Task to carry out
Excluding any images, copy all of the lines below precisely as written.

Dataset content

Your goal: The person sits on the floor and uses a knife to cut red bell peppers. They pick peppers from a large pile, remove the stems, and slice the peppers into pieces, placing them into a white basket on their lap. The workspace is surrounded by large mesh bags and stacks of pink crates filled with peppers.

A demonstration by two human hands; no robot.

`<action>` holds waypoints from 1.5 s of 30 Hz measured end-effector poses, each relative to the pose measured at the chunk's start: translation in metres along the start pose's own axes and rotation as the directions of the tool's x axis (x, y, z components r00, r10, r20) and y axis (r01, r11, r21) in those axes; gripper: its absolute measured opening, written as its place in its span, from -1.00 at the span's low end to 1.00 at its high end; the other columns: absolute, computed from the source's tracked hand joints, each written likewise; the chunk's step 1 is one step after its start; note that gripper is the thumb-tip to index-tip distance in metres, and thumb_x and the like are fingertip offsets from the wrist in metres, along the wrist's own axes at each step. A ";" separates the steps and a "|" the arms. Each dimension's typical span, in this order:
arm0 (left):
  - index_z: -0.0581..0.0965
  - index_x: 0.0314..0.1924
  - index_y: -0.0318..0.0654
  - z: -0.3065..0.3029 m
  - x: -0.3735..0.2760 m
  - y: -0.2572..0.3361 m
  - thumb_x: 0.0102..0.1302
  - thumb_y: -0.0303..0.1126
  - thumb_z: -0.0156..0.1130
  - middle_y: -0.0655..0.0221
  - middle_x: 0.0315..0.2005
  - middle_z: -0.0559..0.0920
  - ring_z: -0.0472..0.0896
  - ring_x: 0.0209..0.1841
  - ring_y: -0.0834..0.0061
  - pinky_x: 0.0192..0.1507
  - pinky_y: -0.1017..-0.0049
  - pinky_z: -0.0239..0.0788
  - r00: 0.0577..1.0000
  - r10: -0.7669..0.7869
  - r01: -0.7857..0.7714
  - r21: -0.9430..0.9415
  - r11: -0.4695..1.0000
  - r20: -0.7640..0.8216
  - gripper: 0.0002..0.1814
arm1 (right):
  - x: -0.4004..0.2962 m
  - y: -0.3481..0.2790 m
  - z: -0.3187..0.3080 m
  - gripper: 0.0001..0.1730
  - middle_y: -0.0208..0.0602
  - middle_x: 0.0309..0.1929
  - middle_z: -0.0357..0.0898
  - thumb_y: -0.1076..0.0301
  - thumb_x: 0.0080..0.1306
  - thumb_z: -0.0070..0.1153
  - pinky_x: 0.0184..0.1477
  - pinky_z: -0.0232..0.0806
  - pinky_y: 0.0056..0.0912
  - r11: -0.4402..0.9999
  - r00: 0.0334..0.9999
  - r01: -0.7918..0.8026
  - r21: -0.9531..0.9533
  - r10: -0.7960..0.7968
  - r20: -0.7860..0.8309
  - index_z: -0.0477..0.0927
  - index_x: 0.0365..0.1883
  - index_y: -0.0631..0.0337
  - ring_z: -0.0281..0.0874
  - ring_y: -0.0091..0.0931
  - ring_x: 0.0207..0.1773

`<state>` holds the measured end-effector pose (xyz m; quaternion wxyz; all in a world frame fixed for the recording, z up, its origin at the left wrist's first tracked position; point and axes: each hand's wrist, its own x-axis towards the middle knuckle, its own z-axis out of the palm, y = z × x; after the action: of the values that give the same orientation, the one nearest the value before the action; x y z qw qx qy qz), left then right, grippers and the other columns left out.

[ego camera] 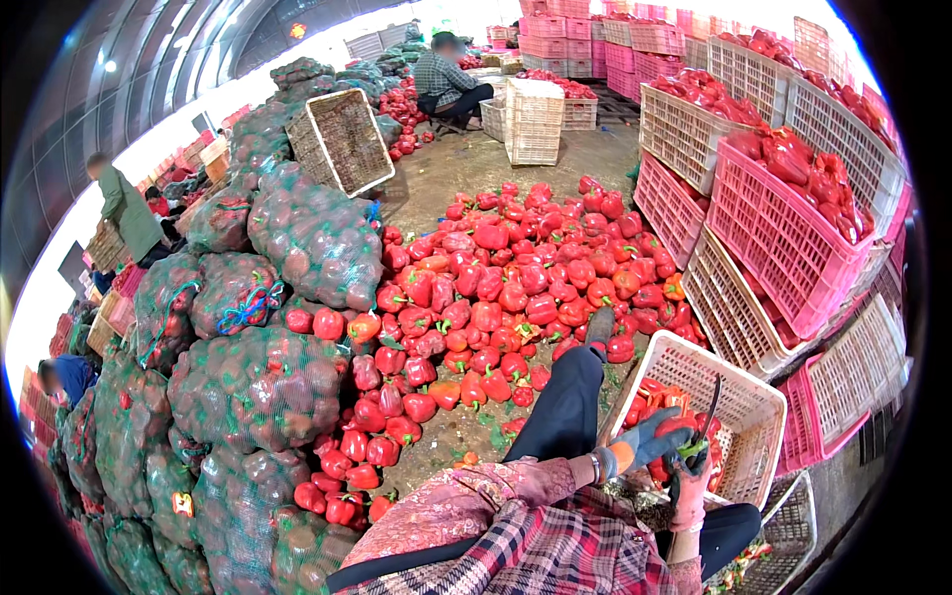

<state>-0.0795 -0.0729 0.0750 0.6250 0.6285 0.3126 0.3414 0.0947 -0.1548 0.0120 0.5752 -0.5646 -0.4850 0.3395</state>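
My left hand point(647, 440), in a grey and orange work glove, is closed around a red bell pepper point(675, 425) at the lower right. Beside it my right hand point(690, 483), in a pink and dark glove, grips a knife point(714, 405) with its dark, curved blade pointing up. A green pepper stem point(693, 448) shows between the two hands. Both hands are over a whitish plastic crate point(747, 394) that holds red peppers, some of them cut open. The knife's handle is mostly hidden by my fingers.
A wide heap of red bell peppers point(487, 316) lies on the floor ahead. Filled green mesh sacks point(256, 387) are piled at the left. Stacked pink crates point(788, 230) and white crates stand at the right. A crate with trimmings point(799, 513) is beside my leg. Other people are farther off.
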 end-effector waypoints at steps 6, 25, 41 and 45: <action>0.36 0.23 -0.23 0.022 -0.001 -0.012 0.32 -0.28 0.23 0.28 0.06 0.52 0.43 0.19 0.42 0.22 0.43 0.26 0.995 -0.081 0.055 -0.375 0.925 -0.056 -0.48 | -0.019 -0.016 -0.013 -0.39 -0.18 0.06 0.50 0.43 0.03 0.26 0.27 0.16 -0.19 0.946 0.994 0.038 -0.321 -0.002 0.112 0.45 0.12 0.15 0.33 -0.22 0.21; 0.40 0.14 -0.32 -0.001 0.017 -0.030 0.38 -0.25 0.10 0.11 0.09 0.49 0.44 0.18 0.31 0.24 0.33 0.25 0.841 0.533 -0.535 0.285 0.795 0.092 -0.58 | -0.030 -0.122 -0.034 -0.47 -0.37 -0.13 0.55 0.40 0.22 0.23 -0.12 0.45 -0.49 0.827 0.836 -0.534 0.177 0.548 -0.040 0.39 0.16 0.20 0.56 -0.56 -0.15; 0.40 0.18 -0.39 -0.205 -0.056 0.012 0.32 -0.40 0.20 0.20 -0.07 0.62 0.56 -0.02 0.50 0.02 0.57 0.39 0.818 0.010 0.033 0.064 0.997 -0.575 -0.55 | -0.158 0.023 -0.408 -0.46 -0.37 0.05 0.51 0.11 0.40 -0.13 -0.32 0.10 -0.70 0.867 0.561 -0.463 0.183 0.447 -0.697 0.33 0.32 0.05 0.32 -0.67 -0.23; 0.46 0.09 -0.43 -0.311 -0.208 -0.088 0.28 -0.15 0.24 0.04 -0.05 0.61 0.59 0.01 0.25 0.05 0.39 0.40 0.717 -0.115 0.514 0.409 0.754 -0.688 -0.47 | -0.049 -0.003 -0.301 -0.46 -0.30 0.14 0.51 0.13 0.43 -0.13 -0.43 0.03 -0.76 0.910 0.778 -0.415 -0.005 0.352 -0.520 0.30 0.34 0.08 0.18 -0.77 -0.39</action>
<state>-0.4507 -0.0638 -0.0256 0.3162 0.5699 0.6963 0.3008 0.3625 -0.2975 0.0392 0.5658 -0.7540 -0.2102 0.2593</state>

Output for this task
Your goal: The person sits on the floor and uses a knife to cut red bell peppers. They pick peppers from a large pile, remove the stems, and slice the peppers into pieces, placing them into a white basket on their lap. The workspace is surrounded by large mesh bags and stacks of pink crates filled with peppers.

A demonstration by two human hands; no robot.

`<action>` holds waypoints from 1.5 s of 30 Hz measured end-effector poses, each relative to the pose measured at the chunk's start: translation in metres along the start pose's own axes and rotation as the directions of the tool's x axis (x, y, z components r00, r10, r20) and y axis (r01, r11, r21) in those axes; gripper: its absolute measured opening, written as its place in its span, from -1.00 at the span's low end to 1.00 at its high end; the other columns: absolute, computed from the source's tracked hand joints, each written likewise; the chunk's step 1 is one step after its start; note that gripper is the thumb-tip to index-tip distance in metres, and thumb_x and the like are fingertip offsets from the wrist in metres, along the wrist's own axes at each step. A ";" separates the steps and a "|" the arms. Each dimension's typical span, in this order:
arm0 (left):
  - index_z: -0.0581..0.0965
  - index_x: 0.0314..0.1924
  - index_y: -0.0318..0.0654
  - z: -0.3065..0.3029 m
  - x: -0.3735..0.2760 m
  - y: -0.2572..0.3361 m
  - thumb_x: 0.0102..0.1302
  - thumb_y: -0.0303..0.1126
  - thumb_z: -0.0156..0.1130
  - middle_y: -0.0655..0.0221
  - middle_x: 0.0315..0.2005
  - middle_z: -0.0559..0.0920
  - ring_z: -0.0472..0.0896
  - ring_x: 0.0209..0.1841
  - ring_y: -0.0834..0.0061
  - pinky_x: 0.0192..0.1507
  - pinky_y: -0.1017..-0.0049
  - pinky_z: -0.0239..0.0788
  - r00: 0.0577..1.0000
  - r10: -0.7669..0.7869
  - r01: -0.7857..0.7714
  - r21: -0.9430..0.9415
  - r11: -0.4695..1.0000
  - r20: -0.7640..0.8216
  - gripper: 0.0002..0.1814
arm1 (right):
  - x: -0.4004..0.2962 m
  - y: -0.3481..0.2790 m
  - z: -0.3187..0.3080 m
  - gripper: 0.0001..0.1730
  - middle_y: -0.0208..0.0602
  - middle_x: 0.0309..0.1929
  - middle_z: -0.0357..0.0898
  - thumb_y: -0.1076..0.0301
  - thumb_x: 0.0080..0.1306
  - thumb_z: -0.0070..0.1153
  - pinky_x: 0.0184..0.1477
  - pinky_z: -0.0232..0.0806
  - pinky_y: 0.0056..0.0912
  - r11: -0.4402..0.9999
  - r00: 0.0334..0.9999
  - r01: -0.7918..0.8026
  - r21: -0.9531..0.9533
  - r10: -0.7960..0.7968
  - r20: -0.7860..0.8309
  - index_z: -0.0477..0.0927
  - index_x: 0.0365..0.1883
  - index_y: -0.0631..0.0337
  - ring_z: -0.0281..0.0874
  - ring_y: -0.0091..0.0931
  - ring_x: 0.0207..0.1773

`<state>` holds the measured end-effector pose (xyz m; quaternion wxyz; all in a world frame fixed for the recording, z up, its origin at the left wrist's first tracked position; point and axes: each hand's wrist, its own x-axis towards the middle knuckle, its own z-axis out of the palm, y = z × x; after the action: of the values that give the same orientation, the one nearest the value before the action; x y z qw qx qy qz), left then right, grippers and the other columns left out.

[ego camera] 

<state>-0.0795 -0.0729 0.0750 0.6250 0.6285 0.3126 0.3414 0.0947 -0.1548 0.0120 0.5752 -0.5646 -0.4850 0.3395</state>
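My left hand point(647, 440), in a grey and orange work glove, is closed around a red bell pepper point(675, 425) at the lower right. Beside it my right hand point(690, 483), in a pink and dark glove, grips a knife point(714, 405) with its dark, curved blade pointing up. A green pepper stem point(693, 448) shows between the two hands. Both hands are over a whitish plastic crate point(747, 394) that holds red peppers, some of them cut open. The knife's handle is mostly hidden by my fingers.
A wide heap of red bell peppers point(487, 316) lies on the floor ahead. Filled green mesh sacks point(256, 387) are piled at the left. Stacked pink crates point(788, 230) and white crates stand at the right. A crate with trimmings point(799, 513) is beside my leg. Other people are farther off.
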 end-effector waypoints at steps 6, 25, 41 and 45: <action>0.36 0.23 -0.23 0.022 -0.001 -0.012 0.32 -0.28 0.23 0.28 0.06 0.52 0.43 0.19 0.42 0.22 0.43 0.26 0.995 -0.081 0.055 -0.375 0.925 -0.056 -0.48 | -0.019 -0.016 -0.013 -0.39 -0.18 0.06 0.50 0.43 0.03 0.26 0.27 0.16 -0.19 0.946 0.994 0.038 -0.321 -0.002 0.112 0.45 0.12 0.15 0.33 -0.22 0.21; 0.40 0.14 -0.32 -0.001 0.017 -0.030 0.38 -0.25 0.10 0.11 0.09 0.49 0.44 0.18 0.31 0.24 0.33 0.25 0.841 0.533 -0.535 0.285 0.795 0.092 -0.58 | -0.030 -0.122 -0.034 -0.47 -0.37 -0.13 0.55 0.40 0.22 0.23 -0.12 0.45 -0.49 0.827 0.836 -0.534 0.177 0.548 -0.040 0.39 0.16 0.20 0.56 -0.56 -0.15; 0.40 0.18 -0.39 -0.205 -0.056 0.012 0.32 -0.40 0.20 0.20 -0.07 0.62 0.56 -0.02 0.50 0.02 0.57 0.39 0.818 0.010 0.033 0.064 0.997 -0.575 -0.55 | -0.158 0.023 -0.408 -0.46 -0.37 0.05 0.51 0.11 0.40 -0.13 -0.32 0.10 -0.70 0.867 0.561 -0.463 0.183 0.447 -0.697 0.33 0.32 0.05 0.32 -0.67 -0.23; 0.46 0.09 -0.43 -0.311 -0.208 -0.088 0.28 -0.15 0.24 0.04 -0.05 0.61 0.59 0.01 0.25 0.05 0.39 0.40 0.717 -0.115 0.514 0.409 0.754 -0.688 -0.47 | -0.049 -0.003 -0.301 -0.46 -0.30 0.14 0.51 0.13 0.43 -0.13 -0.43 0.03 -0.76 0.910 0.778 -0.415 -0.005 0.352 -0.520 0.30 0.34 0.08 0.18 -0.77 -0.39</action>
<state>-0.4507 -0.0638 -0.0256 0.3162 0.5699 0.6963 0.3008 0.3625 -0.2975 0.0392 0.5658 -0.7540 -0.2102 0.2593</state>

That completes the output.